Neural Radiance Fields

By: Saurav Suresh

2D NeRF:

As a primer, I first implemented a 2 dimensional NeRF. In other words, I made a model that can take a pixel coordinate and tell me what the RGB value is for that pixel. I did this for the image below.

The model architecture is as shown below along with a sinusoidal positional encoder with frequency level = 10.

During training, for each training loop, I sample 10000 random pixels from the input image and feed this into the model. I did this for 3000 iterations, which yielded the following results.

Finally, this model produces this recreation of the input image.

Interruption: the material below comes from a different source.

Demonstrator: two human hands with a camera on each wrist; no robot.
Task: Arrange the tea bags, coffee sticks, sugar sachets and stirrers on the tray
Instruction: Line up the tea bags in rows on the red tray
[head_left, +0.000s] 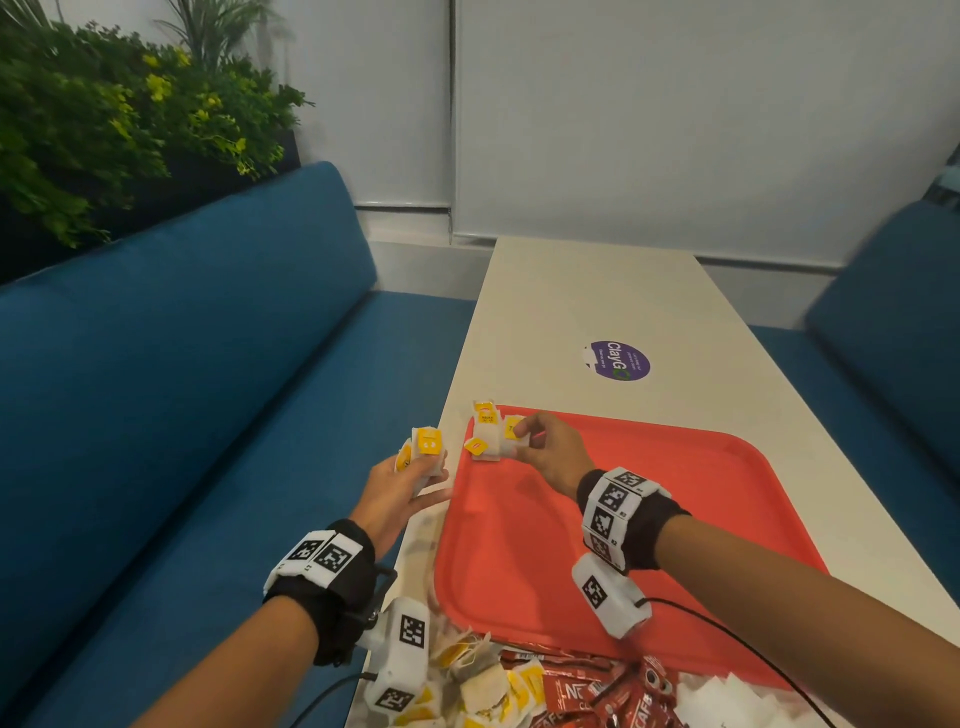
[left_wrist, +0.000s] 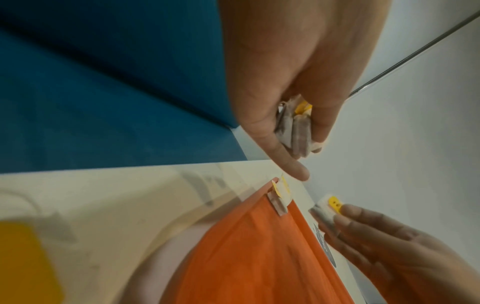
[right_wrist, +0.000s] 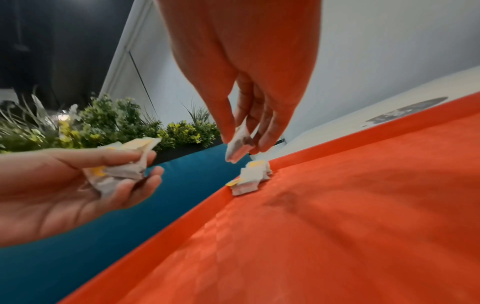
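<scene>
A red tray (head_left: 649, 519) lies on the white table. Two tea bags with yellow tags (head_left: 485, 434) sit in its far left corner (right_wrist: 249, 179). My right hand (head_left: 550, 452) hovers just over that corner and pinches one more tea bag (head_left: 515, 431) between thumb and fingers (right_wrist: 237, 148). My left hand (head_left: 400, 488) is held palm up beside the tray's left edge, over the table edge, gripping a small bunch of tea bags (head_left: 426, 449) (left_wrist: 293, 127). Loose tea bags (head_left: 483, 686), red coffee sticks (head_left: 602, 691) and white sachets (head_left: 727, 699) lie heaped at the tray's near edge.
A purple round sticker (head_left: 620, 360) marks the table beyond the tray. Blue sofas flank the table, on the left (head_left: 208, 389) and the right (head_left: 893, 322). Green plants (head_left: 104, 114) stand behind the left sofa. Cables run from both wrist cameras.
</scene>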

I repeated this process for a different image, yielding the following results:

Finally, we get the following result (left is input and right is recreation):

3D NeRF

NeRF essentially works by training a model to tell us what the RGB+density values are for a given view of the scene. Our dataset in this case will be a collection of images of the same object from varying perspectives. To train the NeRF, we randomly sample pixels across these images, calculate the rays for these pixels, and then feed the model these rays along with randomly sampled points along this ray. We then take the RGB+density values the model spits out and use them to compute the color for the pixel associated with each ray, and then compare this with the pixel we originally sampled. Through this process, we can generate views from arbitrary points using the model once it is trained.

To follow the above procedure, we need to both compute rays given a pixel and sample along these rays.

Pixel to Ray:

To go from pixel to rays, I simply used the translation component of the extrinsic matrix to get the origin ray and then I subtracted this from the pixel coordinate transformed to a world coordinate.

Sampling:

My sampling procedure was very straightforward. If perturbations are not wanted, I sample at a regular interval along the ray. Otherwise, I still sample at the regular interval, but then I add a small amount of noise to the samples.

Volume Rendering:

In order to generate the pixel value for a given view, we need to aggregate over the points we sampled along our rays and add up the colors based on each point's contribution. This is determined via a factor term that represents the probability of the ray terminating exactly at a given point. This equation is known as the volume rendering equation and is how I will take the model's output and get pixel values.

Training

I trained my NeRF model for 3000 iterations with a Adam optimizer with learning rate 5e-4. Below is a visual for the progression of the model that shows the rendering of 6 validation views.

Here is a plot of the validation PSNR.

Here is a rendering done on test views.

Background Color

We can make a slight modification to the volume rendering function to change the background color of our rendered images. If we compute a T_{n+1}, which is basically the exponential of the negative of the sum over all density values multiplied with step size, we get the probability of the ray not terminating for any of the samples. This means we are on a background pixel. So we multiply this probability with our background color and add this to our final color output.